In Nightingale’s alert rules, you can directly configure notification rules, which is very intuitive. Alert events generated by this alert rule will follow this notification rule. Datadog and Open-Falcon have similar designs, which are basically sufficient. However, if you are familiar with Zabbix and Prometheus, you will find that after an alert event is generated, who it is sent to actually follows a subsequent subscription logic:

  • In the alert rule, only query conditions, thresholds, etc., are defined. That is, the alert rule is only responsible for event generation. As for how to notify and who to notify, the alert rule does not care about these.
  • Users use the subscription mechanism to filter all alert events, and for these filtered alert events, specify relevant notification rules (who to notify, how to notify).

This method is actually more flexible, but the disadvantage is that it is not intuitive enough. What about Nightingale? Both methods are supported. For ordinary users, it is recommended to use the method of “directly configuring notification rules in the alert rule” first, and use “subscription rules” for relatively rare scenarios, such as:

  • My service depends on other services that I don’t manage (the alert rules of these services notify their responsible persons, not me). However, if these services fail, they may affect my service. So I want to subscribe to SLI-related alert events of these services (this is a demand scenario mentioned by some community users. Although it is written here, the author does not actually endorse it. Please consider it carefully. The author believes that each service should have a dashboard that lists SLI data of other dependent services. When your own service fails, you should check this dashboard to determine whether it is a problem with your own service or a dependent downstream service).
  • Alert events generated by some general alert rules need to be distributed to different people. In this case, notification rules cannot be directly bound in the alert rules, so subscription rules can be used together to achieve this.
  • Some global operations, such as global callbacks, can be implemented through subscription rules. For example, you want any alert event generated by the system to call back to a certain Webhook address. In this case, you can configure a global subscription rule to match all alert events, and then configure a Webhook notification rule.
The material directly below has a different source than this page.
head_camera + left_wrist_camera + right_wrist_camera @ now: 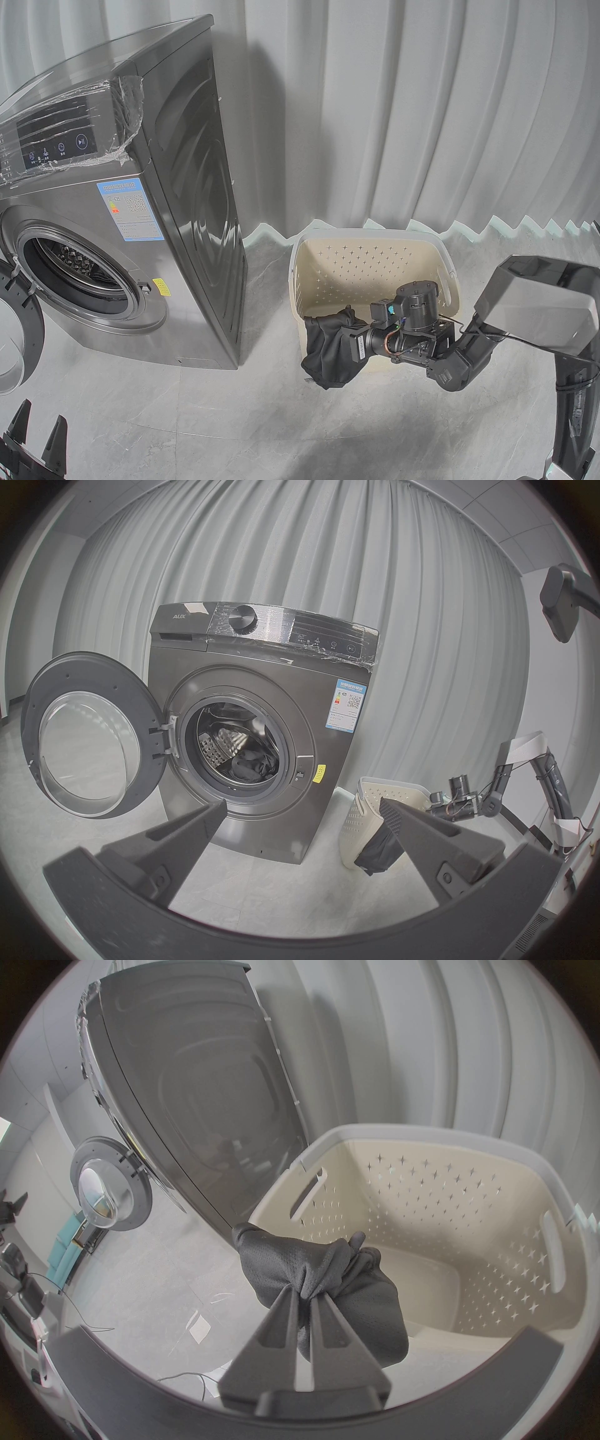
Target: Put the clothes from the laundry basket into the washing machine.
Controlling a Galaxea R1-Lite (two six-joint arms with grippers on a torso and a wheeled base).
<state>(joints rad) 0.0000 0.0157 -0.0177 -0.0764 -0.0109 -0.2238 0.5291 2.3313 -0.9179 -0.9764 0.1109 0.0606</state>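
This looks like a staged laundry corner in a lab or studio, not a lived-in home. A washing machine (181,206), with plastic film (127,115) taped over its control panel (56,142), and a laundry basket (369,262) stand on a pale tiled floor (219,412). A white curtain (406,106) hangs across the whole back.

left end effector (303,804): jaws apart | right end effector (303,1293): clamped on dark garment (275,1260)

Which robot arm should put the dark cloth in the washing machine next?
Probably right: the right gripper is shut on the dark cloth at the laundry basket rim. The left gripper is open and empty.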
💡 Please carefully read the above text to understand the original intention of the subscription rule design. It is very, very, very important.

Configuration Method

Nightingale subscription rule configuration example

A subscription rule includes three parts of configuration:

  • Name: The name of the subscription rule. It is recommended to use a meaningful name so that others can know what this subscription rule is for at a glance, which is convenient for maintenance.
  • Filter configuration: Filter alert events in various dimensions. Note that it is to filter alert events, and these filtered alert events will follow the notification rules below.
  • Notification rules: The filtered alert events will follow these notification rules.

The overall logic is relatively clear. There are many configuration items in the filter configuration, which are introduced one by one below.

  • Data source type: Used to filter which data source type the alert event is generated through.
  • Data source: Used to filter which data source the alert event is generated through.
  • Event level: Used to filter the level of alert events. Multiple levels can be selected. By default, all are selected, which is equivalent to severity in ("Info", "Warning", "Critical"). Selecting all is actually equivalent to not filtering in the “event level” dimension.
  • Subscription alert rule: Used to filter which alert rule the alert event is generated by.
  • Business group: Used to filter which business group the alert event belongs to. An alert event must be triggered by a certain alert rule, so the business group of the alert event is the business group that the alert rule belongs to (the current version is v8.0.0, and this part will be considered for optimization in the future. In the future, the business group of the machine in the alert event will also be considered).
  • Event label: Used to filter the labels of alert events. Pay attention to the usage of operators. The specific explanation is below.
  • Subscription event duration: There is a small question mark icon on the right, which provides instructions for using this function, so it will not be repeated here.

The above filter conditions are in an and relationship as a whole. The event label part can be configured with multiple filter items, and the relationship between different items is also and. If you want to match multiple label values, you can use the in operator or the regular expression =~.

The specific explanations for the operators are as follows:

  • == matches a specific label value and can only fill in one. If you want to match multiple at the same time, you should use the in operator.
  • =~ fills in a regular expression to flexibly match label values.
  • in matches multiple label values, similar to in in SQL.
  • not in does not match the label values, and multiple can be filled in, similar to not in in SQL, used to exclude multiple label values.
  • != is not equal to, used to exclude a specific label value.
  • !~ does not match the regular expression. Fill in a regular expression, and label values that match this regular expression will be excluded, similar to !~ in PromQL.

Scenario example: Subscribe to all time-series alerts

For example, I want to subscribe to all time-series indicator-related alerts and then follow a unified Webhook notification rule for some automated processing logic. In this case, you can configure the data source type as Prometheus, select all event levels, and not configure other filter conditions.